In the third way, Narayana Murthy is asking some fundamental questions that need a reassessment of the ‘what, why and how’ of the emerging Indian corporate landscape. There is no doubt that Infosys had hit the IT equivalent of doldrums a couple of years back. Results were stagnating and the once nimble giant was finding itself on the wrong foot time and again in the rapidly changing global markets overtaken by higher value IT projects revolving around algorithms and artificial intelligence. Even domestic boutique firms were bagging projects that ordinarily would have gone to Infosys.
The IT giant’s travails were not very different from those being faced by its other big rivals: Wipro and TCS. Infosys, however, was besieged by a strange ennui and lack of imagination. Murthy led the way in re-jigging the board and bringing in CEO Vishal Sikka, who insiders say has a remarkably sharp and photographic memory. Sikka and the re-jigged board has delivered turning automation and artificial intelligence, once their Achilles heel, into opportunities that are now coming to fruition. No one disputes this story, least of all Murthy.

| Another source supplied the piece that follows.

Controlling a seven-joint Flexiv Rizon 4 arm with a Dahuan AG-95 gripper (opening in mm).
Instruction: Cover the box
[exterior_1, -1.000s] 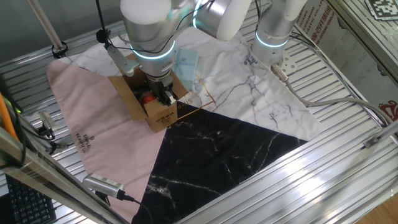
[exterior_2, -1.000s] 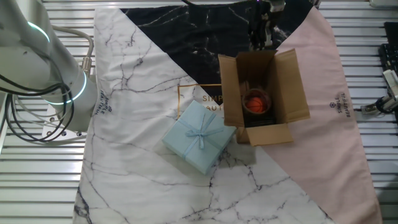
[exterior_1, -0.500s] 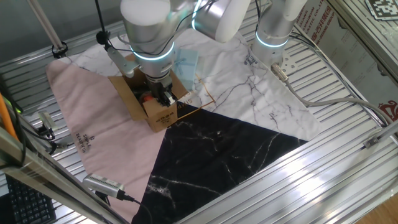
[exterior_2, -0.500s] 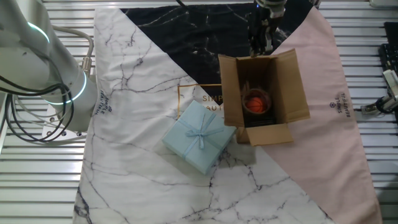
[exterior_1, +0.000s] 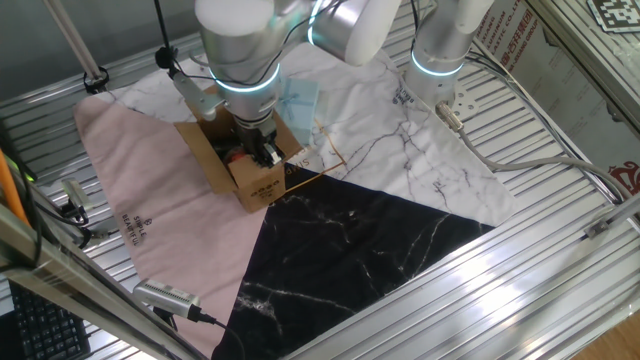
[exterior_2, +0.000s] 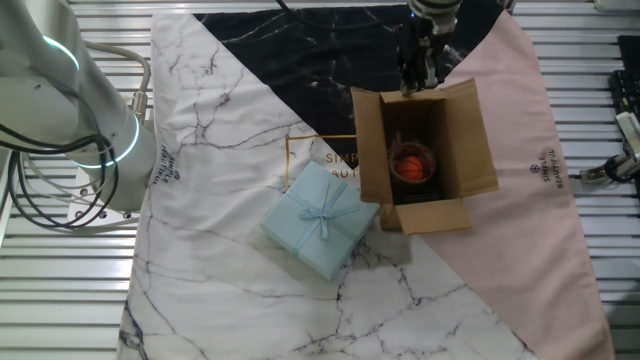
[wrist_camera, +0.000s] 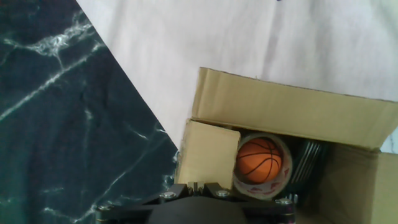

The seeds of divergences lie in the questions asked by Murthy. In large parts, Murthy’s questions allude to conflicting models of corporate management. There are two models of management: the American and the Western/Northern European and its offshoots in Japan and Korea.
The American model of management puts the CEO at the centre of every corporate landscape. If a company performs well, the CEO is rewarded with stars and moon, and seemingly everything in between. In short, the CEO is the rockstar, the main show. Think Jack Welch. Think Eric Schmidt and think Marissa Meyer. Sikka’s salary hike was not American by any standard, but it did raise the bar as far the Indian corporate landscape was concerned. The American model also puts a premium on certain professionals who are expected to keep the company’s internal affairs, well, internal and the audit books spotless and clean.

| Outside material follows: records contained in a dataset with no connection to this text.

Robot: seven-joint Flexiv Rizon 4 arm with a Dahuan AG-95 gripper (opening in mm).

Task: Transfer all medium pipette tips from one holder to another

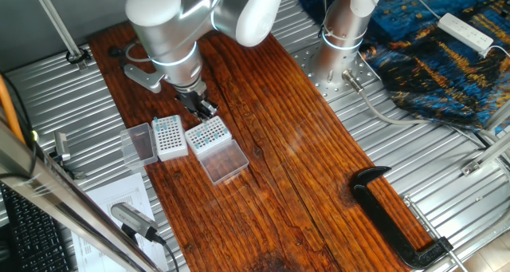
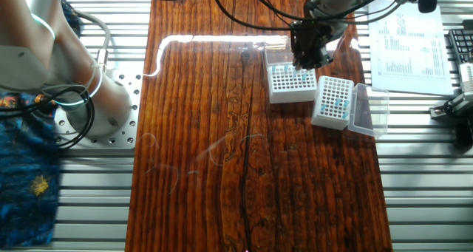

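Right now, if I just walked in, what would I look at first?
Probably the big silver robot arm leaning over the shiny wooden table, its gripper hanging just above a clear-sided rack. Right next to that sits a white-sided rack dotted with tiny teal tips, its lid open. A black clamp grips the table's edge.

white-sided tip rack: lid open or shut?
Open. The white-sided rack shows its bare hole grid, and its smoky lid lies flipped out flat beside it on the wooden table.
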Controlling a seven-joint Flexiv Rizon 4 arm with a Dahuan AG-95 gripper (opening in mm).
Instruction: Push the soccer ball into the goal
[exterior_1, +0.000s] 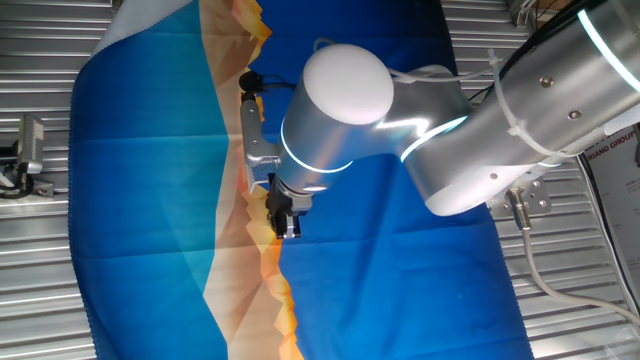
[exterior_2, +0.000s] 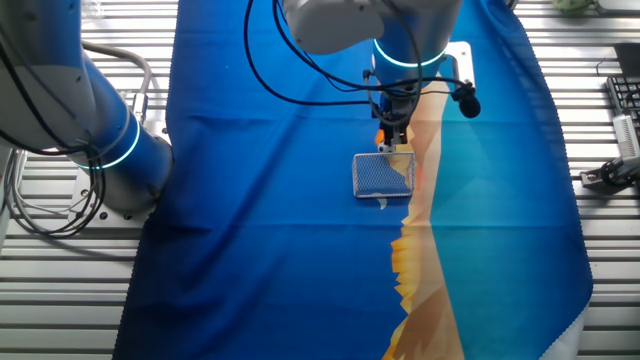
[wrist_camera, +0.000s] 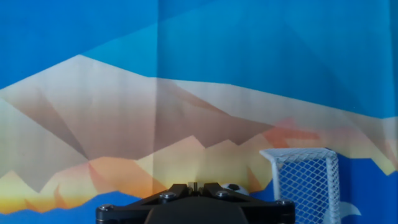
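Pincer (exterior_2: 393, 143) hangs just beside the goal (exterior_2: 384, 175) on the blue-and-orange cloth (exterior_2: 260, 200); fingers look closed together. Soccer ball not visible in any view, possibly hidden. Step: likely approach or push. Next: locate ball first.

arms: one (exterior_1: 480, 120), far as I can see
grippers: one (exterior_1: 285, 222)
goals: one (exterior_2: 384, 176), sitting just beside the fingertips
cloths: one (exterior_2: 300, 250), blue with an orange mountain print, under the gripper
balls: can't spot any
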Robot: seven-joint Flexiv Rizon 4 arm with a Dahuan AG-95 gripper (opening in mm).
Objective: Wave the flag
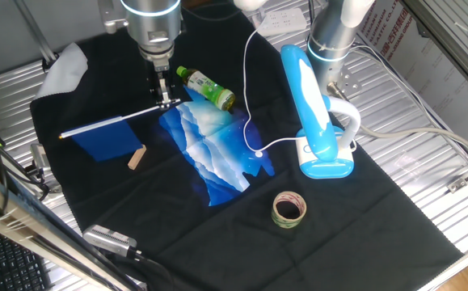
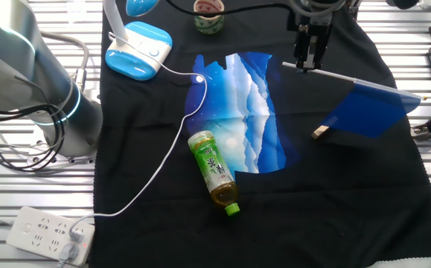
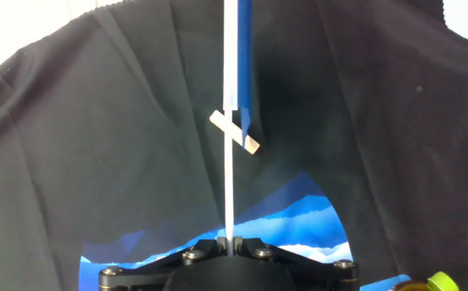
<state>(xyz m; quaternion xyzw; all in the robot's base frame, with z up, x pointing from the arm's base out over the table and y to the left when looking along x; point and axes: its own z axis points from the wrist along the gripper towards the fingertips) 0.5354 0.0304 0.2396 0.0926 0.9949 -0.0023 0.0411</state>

The massive severance package of Rs 17 crores given to CFO Rajiv Bansal was archetypal American management model. The American model also favours speed, execution, scale and efficiency over costs. While Board Chairman Seshasayee did clarify that Infosys does not own a private jet, he did admit that Sikka did take chartered jets regularly. Typically American, and think Gulfstream and luxurious interiors. Narayana Murthy and Azim Premji are meticulously frugal, always travelling by economy class, even going to the extent of using low cost airlines.

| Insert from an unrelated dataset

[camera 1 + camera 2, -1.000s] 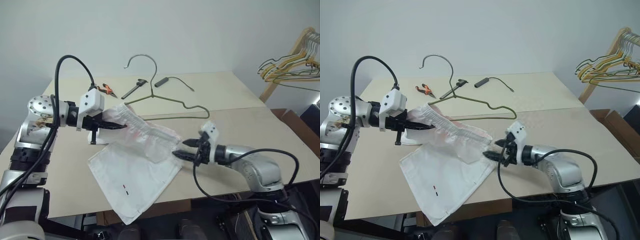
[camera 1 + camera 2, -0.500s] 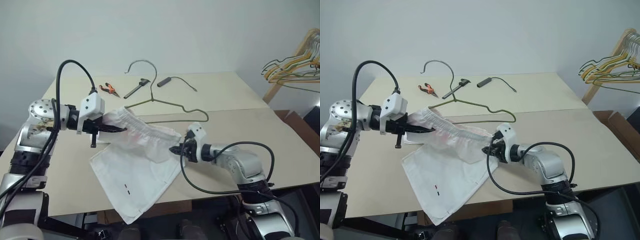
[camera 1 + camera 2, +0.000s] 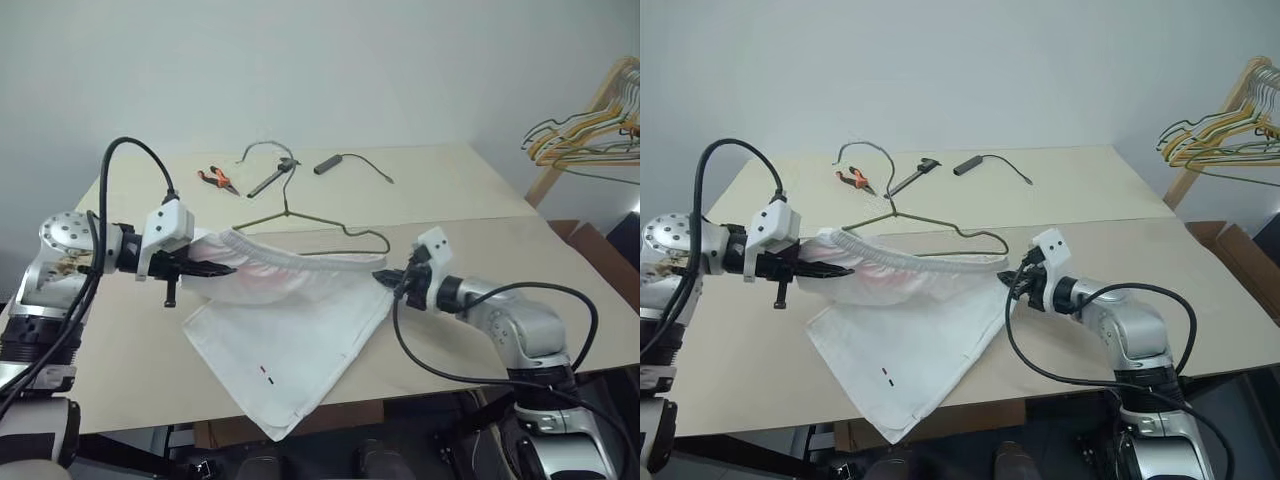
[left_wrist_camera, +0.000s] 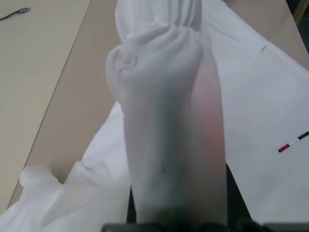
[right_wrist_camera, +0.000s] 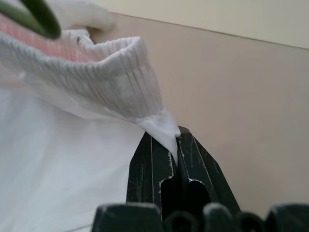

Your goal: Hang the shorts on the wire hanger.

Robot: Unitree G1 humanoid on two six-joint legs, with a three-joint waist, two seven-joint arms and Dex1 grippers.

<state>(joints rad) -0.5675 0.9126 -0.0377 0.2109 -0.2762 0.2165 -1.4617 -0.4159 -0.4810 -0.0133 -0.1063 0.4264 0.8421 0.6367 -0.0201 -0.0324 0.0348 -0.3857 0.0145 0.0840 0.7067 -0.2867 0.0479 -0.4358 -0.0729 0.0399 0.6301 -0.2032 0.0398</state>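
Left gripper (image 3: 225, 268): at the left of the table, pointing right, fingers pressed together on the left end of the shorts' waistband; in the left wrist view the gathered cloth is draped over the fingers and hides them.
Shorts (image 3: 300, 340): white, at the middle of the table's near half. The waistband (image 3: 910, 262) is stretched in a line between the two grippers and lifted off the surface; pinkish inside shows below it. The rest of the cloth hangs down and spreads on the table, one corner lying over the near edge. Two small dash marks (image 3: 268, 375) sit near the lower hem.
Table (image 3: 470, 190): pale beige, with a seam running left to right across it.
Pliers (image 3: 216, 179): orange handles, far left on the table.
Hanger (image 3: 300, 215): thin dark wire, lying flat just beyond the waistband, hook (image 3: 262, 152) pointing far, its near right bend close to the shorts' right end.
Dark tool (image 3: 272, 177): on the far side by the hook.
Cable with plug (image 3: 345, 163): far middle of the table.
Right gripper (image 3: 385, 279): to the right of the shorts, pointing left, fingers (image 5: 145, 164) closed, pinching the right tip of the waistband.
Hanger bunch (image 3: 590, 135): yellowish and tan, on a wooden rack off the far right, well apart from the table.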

The Western/Northern European models of management typically put the company at its centre, seeing all employees as part of a collective effort. The resultant culture does not allow the gap between the CEO’s pay and the lowest paid employee to breach a certain ratio. Think Martin Lundstedt. You can’t because he is the low profile CEO of Volvo. CEOs in this model of management are not rockstars, and are not the main show. The Western/Northern European model also does not put a premium on any specific group of professionals, relying more on robust structures, processes, systems of accountability, transparency and governance. And, yes, typically private jets are avoided.
In asking the questions in the way he has asked Narayana Murthy has also implicitly shown his hand about which model he prefers. In his own unique way, Murthy has raised relevant questions that need to be debated by corporate India seriously, especially if they want to contribute to building a more equitable and just India.
For now, at least, the Infosys Board and CEO Vishal Sikka agree with the founder and have aligned completely with the sharply and deeply articulated values by Murthy. It wouldn’t hurt the Indian corporate sector also to adopt these values of equity, rational rewards and frugality as foundations of management and governance.